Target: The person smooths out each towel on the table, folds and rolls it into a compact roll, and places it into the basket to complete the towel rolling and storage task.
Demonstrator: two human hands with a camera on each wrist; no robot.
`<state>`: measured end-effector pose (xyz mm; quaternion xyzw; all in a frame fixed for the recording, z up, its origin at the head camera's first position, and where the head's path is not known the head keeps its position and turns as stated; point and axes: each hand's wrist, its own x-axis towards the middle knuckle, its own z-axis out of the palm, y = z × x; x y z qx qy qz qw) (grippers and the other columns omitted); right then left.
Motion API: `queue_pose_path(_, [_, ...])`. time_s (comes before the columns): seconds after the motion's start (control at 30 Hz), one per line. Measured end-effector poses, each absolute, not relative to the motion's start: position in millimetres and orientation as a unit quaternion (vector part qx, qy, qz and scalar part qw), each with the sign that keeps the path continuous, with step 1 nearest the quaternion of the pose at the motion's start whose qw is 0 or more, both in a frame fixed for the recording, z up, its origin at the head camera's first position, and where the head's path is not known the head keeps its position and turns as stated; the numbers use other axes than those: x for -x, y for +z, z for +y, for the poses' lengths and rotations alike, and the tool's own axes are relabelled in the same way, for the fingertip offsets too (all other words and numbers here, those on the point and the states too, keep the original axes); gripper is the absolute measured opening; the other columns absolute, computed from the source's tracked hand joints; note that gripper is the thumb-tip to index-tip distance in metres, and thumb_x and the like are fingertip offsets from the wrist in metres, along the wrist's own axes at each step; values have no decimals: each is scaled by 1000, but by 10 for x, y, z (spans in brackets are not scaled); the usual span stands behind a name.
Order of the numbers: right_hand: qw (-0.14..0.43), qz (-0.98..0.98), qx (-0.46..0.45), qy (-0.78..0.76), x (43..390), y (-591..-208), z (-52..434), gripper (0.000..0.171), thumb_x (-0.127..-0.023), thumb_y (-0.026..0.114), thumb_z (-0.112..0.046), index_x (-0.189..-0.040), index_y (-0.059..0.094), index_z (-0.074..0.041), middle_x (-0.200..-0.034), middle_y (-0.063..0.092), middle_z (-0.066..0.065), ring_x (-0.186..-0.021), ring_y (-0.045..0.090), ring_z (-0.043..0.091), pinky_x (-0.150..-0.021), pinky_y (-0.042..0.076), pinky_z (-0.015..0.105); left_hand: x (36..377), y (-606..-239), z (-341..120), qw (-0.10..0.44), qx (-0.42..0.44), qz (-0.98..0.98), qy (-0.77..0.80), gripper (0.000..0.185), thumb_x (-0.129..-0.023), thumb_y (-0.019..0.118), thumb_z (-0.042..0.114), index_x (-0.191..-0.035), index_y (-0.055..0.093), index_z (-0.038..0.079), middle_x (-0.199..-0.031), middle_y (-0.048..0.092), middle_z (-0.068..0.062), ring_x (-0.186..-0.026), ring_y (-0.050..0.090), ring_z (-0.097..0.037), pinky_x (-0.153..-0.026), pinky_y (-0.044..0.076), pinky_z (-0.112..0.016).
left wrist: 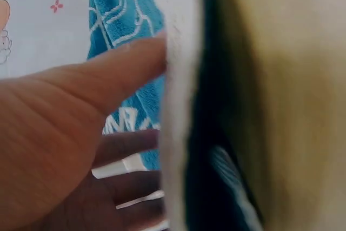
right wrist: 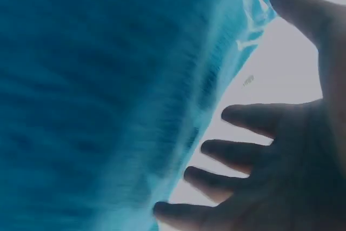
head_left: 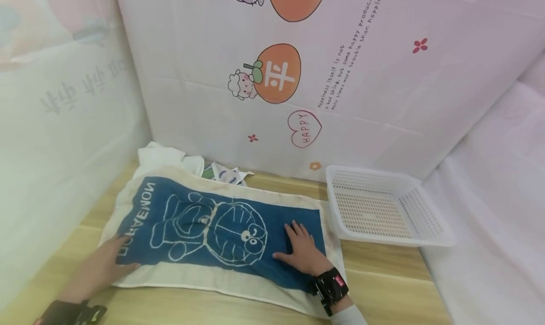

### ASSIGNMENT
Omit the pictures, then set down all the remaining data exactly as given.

### WRITTEN REPLY
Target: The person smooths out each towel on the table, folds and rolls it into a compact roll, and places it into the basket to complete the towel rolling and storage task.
Demonstrator: two human hands with a camera on each wrist; no robot.
`<state>`: measured end-effector pose (xyz mm; quaternion xyzw; all in a frame fixed for the recording, z up, its origin at the head camera's first position, and where the head's path is not known the head keeps its position and turns as stated; point and axes: each hand's wrist, its own x-axis towards the middle knuckle, its own z-axis out of the palm, y = z × x; x y z qx qy qz qw) (grippers and the other columns omitted); right then left.
Motion API: `queue_pose_path(_, [_, ...])`. time_s (comes before the columns): seconds after the motion's start (control at 30 Hz), one per line. Measured end-effector poses, each absolute, not relative to the motion's start: position in millimetres and orientation as a unit quaternion (vector part qx, qy, qz and scalar part qw), each with the sign that keeps the path continuous, with step 1 nearest the quaternion of the pose at the motion's start whose qw is 0 or more, both in a frame fixed for the recording, z up, its origin at the head camera's first position, and where the head's path is not known the head keeps its position and turns as stated; the numbers use other axes than those: x for -x, y for +z, z for +y, for the poses' lengths and rotations alike, and the tool's own axes are relabelled in the same way, for the fingertip offsets too (all other words and numbers here, those on the point and the states too, keep the original axes); gripper is the absolute measured opening; the other columns absolute, computed from the source's tracked hand joints; note that gripper is the thumb-tip to index-tip distance in metres, and thumb_x and the like are fingertip offsets from the wrist in metres, along the wrist's own axes at each step; values have no decimals: each is scaled by 1000, but by 10 for x, y, z (spans in brackets are not scaled); the usual span stands behind a name.
Order of the numbers: right_hand: qw (-0.14..0.43), qz (-0.98..0.98), qx (-0.46..0.45), qy (-0.78..0.76), x (43..390), y (-591..-208), z (-52..434), gripper (0.000..0.171), thumb_x (-0.127..-0.023), thumb_y (-0.026..0.114), thumb_z (-0.112..0.046), index_x (-0.189..-0.040), index_y (-0.059..0.094), index_z (-0.074..0.041), middle_x (-0.200..-0.034), middle_y (-0.063..0.092), middle_z (-0.066..0.065), ring_x (-0.186..-0.021), ring_y (-0.045..0.090), ring_z (-0.043..0.091), pinky_x (-0.150..-0.021), pinky_y (-0.042..0.076), pinky_z (-0.015..0.105); left_hand: x (36..377), y (-606..-239), z (-341..120), qw (-0.10..0.44), qx (-0.42..0.44), qz (-0.98..0.98), qy (-0.77..0.80), gripper (0.000..0.185), thumb_x (-0.129..-0.023), thumb_y (-0.019..0.118), thumb_z (-0.042..0.114), index_x (-0.191..-0.035), index_y (-0.055..0.093), index_z (-0.038..0.079), middle_x (-0.199..-0.031), middle_y (-0.048..0.092), middle_z (-0.068..0.062), ring_x (-0.186..-0.026), ring_y (-0.050..0.090), ring_z (-0.097..0.037), pinky_x (-0.153..-0.026), pinky_y (-0.044..0.076), pinky_z (-0.112..0.016).
left wrist: 
right wrist: 
head_left: 

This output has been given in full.